The systems will keep a floating-rate debt structure and expect to see a slight reduction in their interest rate, but the primary motive is to lower CDH-Delnor’s remarketing and bank enhancement risks. The Central DuPage bonds being refunded carry a standby bond purchase agreement from JPMorgan while the Delnor piece features a letter of credit from Fifth Third Bank. They expire over the next 18 months. Jones Day is bond counsel.

“We are not under the gun to restructure the bonds, but it’s a good time to do the transaction given the banks’ appetite for direct purchases,” said Brett Tande, the systems’ vice president and treasurer. “The direct purchase allows us to reduce some risks and achieve some savings.”

Tande said he could not release details of the pricing based on terms of the agreement with JPMorgan, but said the deal’s rate would be based on a percentage of the London Interbank Offered Rate. Combined, the two systems carry a total of $608 million of debt, including about $200 million in floating-rate mode. In addition, the systems have about $12 million of auction-rate securities outstanding.

The deal is the first for Tande in his new post. He left the private sector where he worked as a health care banker at Morgan Stanley in April to join the merged systems. Tande had worked at Morgan Stanley since 2004. He previously worked at Raymond James & Associates Inc.

The union is the latest in a series announced over the last year among individual hospitals and systems in the region seeking to improve their competitive edge as federal health care reforms are implemented.

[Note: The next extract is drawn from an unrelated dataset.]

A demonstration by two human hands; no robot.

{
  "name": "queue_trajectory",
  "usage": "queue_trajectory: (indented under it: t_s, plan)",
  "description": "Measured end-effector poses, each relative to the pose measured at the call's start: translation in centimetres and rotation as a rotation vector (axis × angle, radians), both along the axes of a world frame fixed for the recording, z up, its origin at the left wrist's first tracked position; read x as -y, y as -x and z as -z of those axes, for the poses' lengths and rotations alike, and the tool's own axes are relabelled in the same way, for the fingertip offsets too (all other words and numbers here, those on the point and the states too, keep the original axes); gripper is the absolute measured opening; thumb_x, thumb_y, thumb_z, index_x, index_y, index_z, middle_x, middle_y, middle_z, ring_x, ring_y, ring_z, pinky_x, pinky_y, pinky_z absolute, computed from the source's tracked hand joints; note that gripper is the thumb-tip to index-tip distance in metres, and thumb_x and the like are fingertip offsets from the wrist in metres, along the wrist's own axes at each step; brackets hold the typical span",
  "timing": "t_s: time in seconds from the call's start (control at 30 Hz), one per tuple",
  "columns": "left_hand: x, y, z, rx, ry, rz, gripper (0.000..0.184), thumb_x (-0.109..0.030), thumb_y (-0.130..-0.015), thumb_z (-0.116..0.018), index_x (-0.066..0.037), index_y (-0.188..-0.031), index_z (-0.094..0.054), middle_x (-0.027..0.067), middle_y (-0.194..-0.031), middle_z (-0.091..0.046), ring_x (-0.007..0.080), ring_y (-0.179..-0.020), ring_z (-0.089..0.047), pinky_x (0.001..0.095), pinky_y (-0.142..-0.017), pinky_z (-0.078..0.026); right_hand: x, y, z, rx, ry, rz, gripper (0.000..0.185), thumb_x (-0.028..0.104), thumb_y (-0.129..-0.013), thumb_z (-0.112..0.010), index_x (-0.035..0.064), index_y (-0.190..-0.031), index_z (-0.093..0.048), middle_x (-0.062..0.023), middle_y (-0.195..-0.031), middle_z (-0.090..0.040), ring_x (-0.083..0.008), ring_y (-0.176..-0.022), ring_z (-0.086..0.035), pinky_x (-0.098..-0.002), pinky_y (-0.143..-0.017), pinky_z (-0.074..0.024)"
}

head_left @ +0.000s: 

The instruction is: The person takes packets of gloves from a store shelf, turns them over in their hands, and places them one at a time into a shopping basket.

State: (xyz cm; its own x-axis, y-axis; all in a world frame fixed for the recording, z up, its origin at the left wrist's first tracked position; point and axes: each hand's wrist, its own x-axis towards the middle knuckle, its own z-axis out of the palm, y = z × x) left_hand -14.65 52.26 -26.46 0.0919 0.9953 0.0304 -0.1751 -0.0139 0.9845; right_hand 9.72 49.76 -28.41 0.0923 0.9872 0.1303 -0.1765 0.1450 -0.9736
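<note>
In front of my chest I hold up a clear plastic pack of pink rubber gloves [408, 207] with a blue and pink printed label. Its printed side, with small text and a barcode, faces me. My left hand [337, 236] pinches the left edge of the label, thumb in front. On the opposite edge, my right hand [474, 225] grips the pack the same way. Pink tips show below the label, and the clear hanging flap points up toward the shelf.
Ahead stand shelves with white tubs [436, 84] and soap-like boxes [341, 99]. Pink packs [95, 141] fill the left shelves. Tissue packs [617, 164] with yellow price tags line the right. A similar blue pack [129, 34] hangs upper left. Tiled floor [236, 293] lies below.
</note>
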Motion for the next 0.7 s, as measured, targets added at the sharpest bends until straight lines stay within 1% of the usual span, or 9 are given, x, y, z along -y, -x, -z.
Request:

“Today, we have created a new health system with greater scale to provide patients with even higher quality care, access to a greater number of specialists, a broader range of clinical capabilities and a more integrated approach to health care,” C. William Pollard, chairman of the CDH board of directors, said in a statement.

The merged system will not seek ratings on the upcoming transaction and it has yet to say how its debt structure may change as a result of the marriage. Central DuPage carries current ratings of AA from Fitch and Standard & Poor’s while Delnor is rated A by Standard & Poor’s.

Central DuPage last sold new-money debt in 2009 to finance construction of a 280,000-square-foot, five-story pavilion with a diagnostic imaging facility, private medical surgical rooms and a parking garage. The pavilion opens this summer.

The IFA board gave final approval to Chicago-based Swedish Covenant Hospital’s issue of up to $20 million to finance the renovation and remodeling of its buildings and the acquisition of information technology systems. The variable-rate bonds will be purchased directly by U.S. Bank. Jones Day is bond counsel. The hospital carries underlying ratings of A-minus from Fitch and BBB-plus from Standard & Poor’s.

The board also gave final approval to the Northwest Community Hospital’s refunding of up $54 million that will be directly purchased by JPMorgan. The bonds will be sold with a floating-rate structure with interest rates set at a percentage of Libor. The 496-bed hospital is located in the northwestern Chicago suburb of Arlington Heights. It’s rated Aa3 by Moody’s Investors Service and A-plus by Standard & Poor’s. Jones Day is bond counsel. Kaufman Hall & Associates is financial adviser.